Department of Stochastics, Institute of Mathematics, Budapest University of Technology and Economics, Műegyetem rkp. 3, 1111, Budapest, Hungary.
Weierstrass Institute for Applied Analysis and Stochastics, Mohrenstraße 39, 10117, Berlin, Germany.
Sci Rep. 2024 Sep 4;14(1):20592. doi: 10.1038/s41598-024-71444-w.
Human longevity leaders with remarkably long lifespan play a crucial role in the advancement of longevity research. In this paper, we propose a stochastic model to describe the evolution of the age of the oldest person in the world by a Markov process, in which we assume that the births of the individuals follow a Poisson process with increasing intensity, lifespans of individuals are independent and can be characterized by a gamma-Gompertz distribution with time-dependent parameters.
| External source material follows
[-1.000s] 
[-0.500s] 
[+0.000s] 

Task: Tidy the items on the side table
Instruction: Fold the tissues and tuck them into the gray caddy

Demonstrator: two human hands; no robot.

We utilize a dataset of the world's oldest person title holders since 1955, and we compute the maximum likelihood estimate for the parameters iteratively by numerical integration. Based on our preliminary estimates, the model provides a good fit to the data and shows that the age of the oldest person alive increases over time in the future. The estimated parameters enable us to describe the distribution of the age of the record holder process at a future time point.
长寿领袖拥有非常长的寿命,在长寿研究的进展中起着至关重要的作用。在本文中,我们提出了一个随机模型,通过马尔可夫过程来描述世界上最年长者年龄的演变,其中我们假设个体的出生遵循一个随着时间推移而增加强度的泊松过程,个体的寿命是独立的,可以用具有时间依赖参数的伽马-戈珀兹分布来描述。我们利用了自 1955 年以来世界上最年长者称号获得者的数据集,并通过数值积分迭代计算参数的最大似然估计。根据我们的初步估计,该模型很好地拟合了数据,并表明未来最年长者的年龄会随着时间的推移而增加。估计的参数使我们能够描述未来某个时间点记录保持者过程的年龄分布。